[PATCH V4] mtd: gpmi: fix the bitflips for erased page

Fri Mar 7 22:32:38 EST 2014

+ Pekon

On Mon, Jan 13, 2014 at 04:47:18PM +0800, Huang Shijie wrote:
> We may meet the bitflips in reading an erased page(contains all 0xFF),
> this may causes the UBIFS corrupt, please see the log from Elie:
> 
> -----------------------------------------------------------------
> [    3.831323] UBI warning: ubi_io_read: error -74 (ECC error) while reading 16384 bytes from PEB 443:245760, read only 16384 bytes, retry
> [    3.845026] UBI warning: ubi_io_read: error -74 (ECC error) while reading 16384 bytes from PEB 443:245760, read only 16384 bytes, retry
> [    3.858710] UBI warning: ubi_io_read: error -74 (ECC error) while reading 16384 bytes from PEB 443:245760, read only 16384 bytes, retry
> [    3.872408] UBI error: ubi_io_read: error -74 (ECC error) while reading 16384 bytes from PEB 443:245760, read 16384 bytes
> ...
> [    4.011529] UBIFS error (pid 36): ubifs_recover_leb: corrupt empty space LEB 27:237568, corruption starts at 9815
> [    4.021897] UBIFS error (pid 36): ubifs_scanned_corruption: corruption at LEB 27:247383
> [    4.030000] UBIFS error (pid 36): ubifs_scanned_corruption: first 6569 bytes from LEB 27:247383
> -----------------------------------------------------------------
> 
> This patch does a check for the uncorrectable failure in the following steps:
> 
>    [0] set the threshold.
>        The threshold is set based on the truth:
>          "A single 0 bit will lead to gf_len(13 or 14) bits 0 after the BCH
>           do the ECC."
> 
>        For the sake of safe, we will set the threshold with half the gf_len, and
>        do not make it bigger the ECC strength.

This threshold looks wrong here.

>    [1] count the bitflips of the current ECC chunk, assume it is N.
> 
>    [2] if the (N <= threshold) is true, we continue to read out the page with
>        ECC disabled. and we count the bitflips again, assume it is N2.
>        (We read out the whole page, not just a chunk, this makes the check
>         more strictly, and make the code more simple.)

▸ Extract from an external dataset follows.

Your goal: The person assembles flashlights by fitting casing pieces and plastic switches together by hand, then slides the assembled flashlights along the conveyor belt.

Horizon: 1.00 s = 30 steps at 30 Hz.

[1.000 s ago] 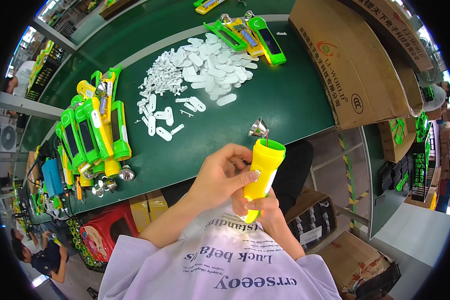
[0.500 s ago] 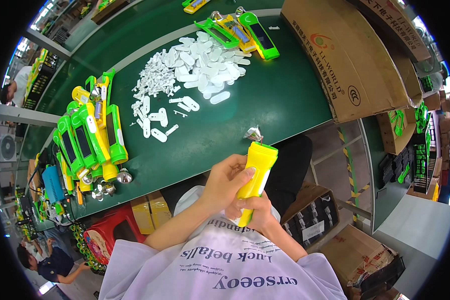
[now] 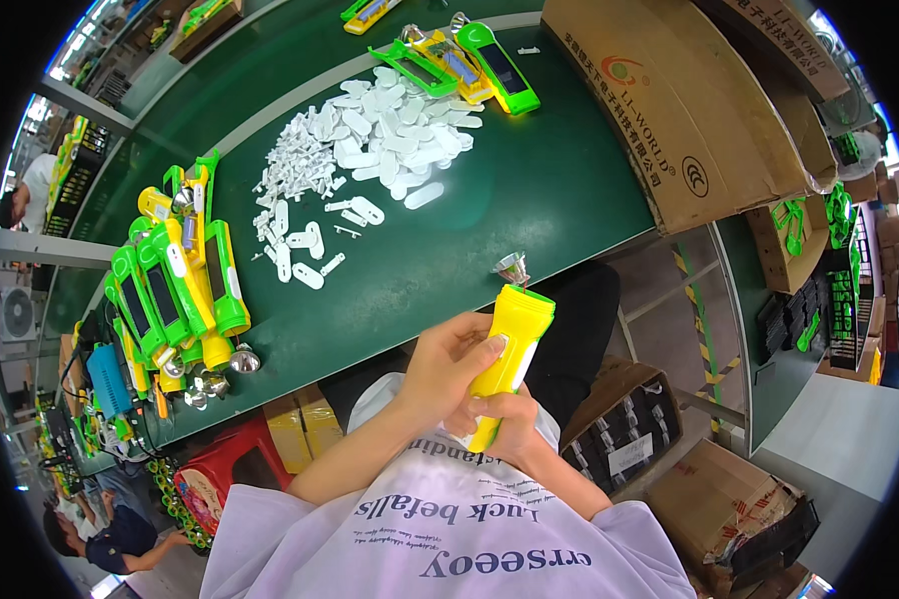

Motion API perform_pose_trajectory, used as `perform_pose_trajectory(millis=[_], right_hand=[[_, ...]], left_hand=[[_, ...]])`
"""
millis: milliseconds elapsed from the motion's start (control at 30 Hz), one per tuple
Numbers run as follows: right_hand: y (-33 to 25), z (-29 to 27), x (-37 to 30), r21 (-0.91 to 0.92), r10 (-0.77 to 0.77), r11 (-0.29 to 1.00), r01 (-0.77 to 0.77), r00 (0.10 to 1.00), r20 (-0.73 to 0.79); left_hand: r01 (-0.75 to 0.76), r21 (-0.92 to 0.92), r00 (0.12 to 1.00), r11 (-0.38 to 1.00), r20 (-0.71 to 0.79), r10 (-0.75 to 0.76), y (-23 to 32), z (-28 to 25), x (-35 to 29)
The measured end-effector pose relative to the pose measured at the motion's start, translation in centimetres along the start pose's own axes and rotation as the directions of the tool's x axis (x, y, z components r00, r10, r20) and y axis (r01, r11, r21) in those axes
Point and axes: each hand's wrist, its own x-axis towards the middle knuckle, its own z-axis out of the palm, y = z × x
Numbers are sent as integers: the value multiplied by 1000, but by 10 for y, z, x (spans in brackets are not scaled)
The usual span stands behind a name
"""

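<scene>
A yellow flashlight body (image 3: 515, 329) with a green inner rim is tilted in front of my chest, gripped by both hands. My left hand (image 3: 452, 361) closes on its left side, the thumb pressed near the upper middle. Lower down, my right hand (image 3: 509, 417) wraps round the bottom end with its thumb across the front. From the body's uncapped top a silver reflector (image 3: 510, 268) sticks out on thin wires, over the table edge. White plastic pieces, a heap of flat oval covers (image 3: 395, 135) and a heap of small parts (image 3: 295, 165), lie on the green table (image 3: 410, 255).
Several green-and-yellow flashlights (image 3: 175, 285) are piled at the left, reflectors hanging by the table edge. More flashlight parts (image 3: 469, 65) lie at the far side. A large cardboard box (image 3: 649, 120) stands at the right. Below are a red stool (image 3: 230, 464) and open cartons (image 3: 714, 499).
The table and everything on it have shifted slightly left in the picture as the view turned. Both hands keep the same grip on the flashlight body.
</scene>
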Motion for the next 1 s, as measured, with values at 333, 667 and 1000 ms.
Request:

You can read a whole page, but the counting should not be against the
whole page; it should allow 'threshold' # of bitflips in each sector.

>    [3] if the (N2 <= threshold) is true again, we can regard this is a erased
>        page. This is because a real erased page is full of 0xFF(maybe also has
>        several bitflips), while a page contains the 0xFF data will definitely
>        has many bitflips in the ECC parity areas.

This threshold definitely shouldn't be based on gf_len; it should be
based on ECC strength.

>    [4] if the [3] fails, we can regard this is a page filled with the '0xFF'
>        data.
> 
> Tested-by: Elie De Brauwer <eliedebrauwer at gmail.com>
> Reported-by: Elie De Brauwer <eliedebrauwer at gmail.com>
> Signed-off-by: Huang Shijie <b32955 at freescale.com>
> ---
> v3 --> v4:
> 	[1] update the mtd->ecc_stats.corrected when we detect an erased page.
> 	[2] add the shortcut when counting bitflips for non-ECC buffer.
> 	[3] add more comments about why read a whole page, but not a chunk.
> 
> ---
>  drivers/mtd/nand/gpmi-nand/gpmi-nand.c |   58 ++++++++++++++++++++++++++++++++
>  1 files changed, 58 insertions(+), 0 deletions(-)
> 
> diff --git a/drivers/mtd/nand/gpmi-nand/gpmi-nand.c b/drivers/mtd/nand/gpmi-nand/gpmi-nand.c
> index e2f5820..6b6e707 100644
> --- a/drivers/mtd/nand/gpmi-nand/gpmi-nand.c
> +++ b/drivers/mtd/nand/gpmi-nand/gpmi-nand.c
> @@ -958,6 +958,60 @@ static void block_mark_swapping(struct gpmi_nand_data *this,
>  	p[1] = (p[1] & mask) | (from_oob >> (8 - bit));
>  }
>  
> +static bool gpmi_erased_check(struct gpmi_nand_data *this,
> +			unsigned char *data, unsigned int chunk, int page,
> +			unsigned int *max_bitflips)
> +{
> +	struct nand_chip *chip = &this->nand;
> +	struct mtd_info	*mtd = &this->mtd;
> +	struct bch_geometry *geo = &this->bch_geometry;
> +	int base = geo->ecc_chunk_size * chunk;
> +	unsigned int flip_bits = 0, flip_bits_noecc = 0;
> +	uint64_t *buf = (uint64_t *)this->data_buffer_dma;
> +	unsigned int threshold;
> +	int i;
> +
> +	threshold = geo->gf_len / 2;
> +	if (threshold > geo->ecc_strength)
> +		threshold = geo->ecc_strength;
> +
> +	/* Count bitflips */
> +	for (i = 0; i < geo->ecc_chunk_size; i++) {
> +		flip_bits += hweight8(~data[base + i]);
> +		if (flip_bits > threshold)
> +			return false;
> +	}

^^^ This is the only part that's unique to this patch, I think, but it's
not really special to GPMI. And it's not correct, either. Suppose I have
a high ECC strength flash (20-bit correction?) but gf_len is 14. Then
threshold == 7. Now, if we see 10 bitflips in an erased page, we will
return false here, saying this page was not erased. But 10 is easily
within the ECC spec for this flash. That's a problem, no?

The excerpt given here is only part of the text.